- [Required work] A faithful, complete transcription of the listing is required.
** Opening Data block **
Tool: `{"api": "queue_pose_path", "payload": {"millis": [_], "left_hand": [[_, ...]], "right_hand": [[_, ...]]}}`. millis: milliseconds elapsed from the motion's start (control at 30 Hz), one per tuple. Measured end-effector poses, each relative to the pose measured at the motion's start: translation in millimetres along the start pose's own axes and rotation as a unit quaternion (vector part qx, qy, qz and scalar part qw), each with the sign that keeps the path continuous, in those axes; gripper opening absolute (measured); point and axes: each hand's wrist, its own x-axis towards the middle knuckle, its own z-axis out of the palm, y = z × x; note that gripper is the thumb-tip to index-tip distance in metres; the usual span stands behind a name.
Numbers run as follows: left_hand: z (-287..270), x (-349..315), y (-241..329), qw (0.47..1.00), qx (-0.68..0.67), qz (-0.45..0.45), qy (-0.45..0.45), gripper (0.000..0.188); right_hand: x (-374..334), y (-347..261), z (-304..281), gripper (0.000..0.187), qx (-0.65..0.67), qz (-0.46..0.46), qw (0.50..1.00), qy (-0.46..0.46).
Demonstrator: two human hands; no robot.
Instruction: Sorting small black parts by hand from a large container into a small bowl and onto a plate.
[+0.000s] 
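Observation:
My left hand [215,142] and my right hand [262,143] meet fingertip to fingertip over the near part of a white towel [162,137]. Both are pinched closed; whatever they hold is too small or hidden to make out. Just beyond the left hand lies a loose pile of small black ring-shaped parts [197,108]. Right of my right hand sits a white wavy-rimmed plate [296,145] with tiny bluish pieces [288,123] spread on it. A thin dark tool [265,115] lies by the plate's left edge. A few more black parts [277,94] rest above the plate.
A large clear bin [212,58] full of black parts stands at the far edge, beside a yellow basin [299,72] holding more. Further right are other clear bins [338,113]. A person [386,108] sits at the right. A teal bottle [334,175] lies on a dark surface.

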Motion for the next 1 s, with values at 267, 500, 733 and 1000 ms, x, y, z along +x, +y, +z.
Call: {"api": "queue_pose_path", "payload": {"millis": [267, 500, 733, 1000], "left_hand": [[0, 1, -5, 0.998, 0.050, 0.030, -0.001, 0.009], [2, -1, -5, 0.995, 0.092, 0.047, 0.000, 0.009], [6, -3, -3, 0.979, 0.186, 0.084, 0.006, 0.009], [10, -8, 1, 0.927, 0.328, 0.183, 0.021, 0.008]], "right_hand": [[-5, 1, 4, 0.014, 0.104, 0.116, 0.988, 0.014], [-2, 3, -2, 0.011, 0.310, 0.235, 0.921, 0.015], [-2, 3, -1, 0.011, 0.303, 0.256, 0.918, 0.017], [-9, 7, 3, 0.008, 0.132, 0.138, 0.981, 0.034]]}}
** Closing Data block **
- [Task answer]
Tool: `{"api": "queue_pose_path", "payload": {"millis": [_], "left_hand": [[_, ...]], "right_hand": [[_, ...]]}}`. millis: milliseconds elapsed from the motion's start (control at 30 Hz), one per tuple. Measured end-effector poses, each relative to the pose measured at the motion's start: translation in millimetres along the start pose's own axes and rotation as a unit quaternion (vector part qx, qy, qz and scalar part qw), each with the sign that keeps the path continuous, in those axes; gripper opening absolute (measured); point and axes: each hand's wrist, its own x-axis towards the middle knuckle, its own z-axis out of the palm, y = z × x; note that gripper is the thumb-tip to index-tip distance in metres; the usual span stands behind a name.
Numbers run as follows: left_hand: z (-287..270), x (-349..315), y (-241..329), qw (0.47..1.00), qx (-0.68..0.67), qz (-0.45..0.45), qy (-0.45..0.45), gripper (0.000..0.188); right_hand: x (-374..334), y (-347..261), z (-304..281), gripper (0.000..0.187), qx (-0.65..0.67), qz (-0.46..0.46), qw (0.50..1.00), qy (-0.46..0.46).
Demonstrator: two human hands; no robot.
Instruction: Sorting small black parts by hand from a large container into a small bowl and onto a plate.
[+0.000s] 
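Observation:
My left hand [215,142] and my right hand [262,143] meet fingertip to fingertip over the near part of a white towel [162,137]. Both are pinched closed; whatever they hold is too small or hidden to make out. Just beyond the left hand lies a loose pile of small black ring-shaped parts [197,108]. Right of my right hand sits a white wavy-rimmed plate [296,145] with tiny bluish pieces [288,123] spread on it. A thin dark tool [265,115] lies by the plate's left edge. A few more black parts [277,94] rest above the plate.
A large clear bin [212,58] full of black parts stands at the far edge, beside a yellow basin [299,72] holding more. Further right are other clear bins [338,113]. A person [386,108] sits at the right. A teal bottle [334,175] lies on a dark surface.
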
Motion for the next 1 s, with values at 267, 500, 733 and 1000 ms, x, y, z along +x, +y, +z.
Call: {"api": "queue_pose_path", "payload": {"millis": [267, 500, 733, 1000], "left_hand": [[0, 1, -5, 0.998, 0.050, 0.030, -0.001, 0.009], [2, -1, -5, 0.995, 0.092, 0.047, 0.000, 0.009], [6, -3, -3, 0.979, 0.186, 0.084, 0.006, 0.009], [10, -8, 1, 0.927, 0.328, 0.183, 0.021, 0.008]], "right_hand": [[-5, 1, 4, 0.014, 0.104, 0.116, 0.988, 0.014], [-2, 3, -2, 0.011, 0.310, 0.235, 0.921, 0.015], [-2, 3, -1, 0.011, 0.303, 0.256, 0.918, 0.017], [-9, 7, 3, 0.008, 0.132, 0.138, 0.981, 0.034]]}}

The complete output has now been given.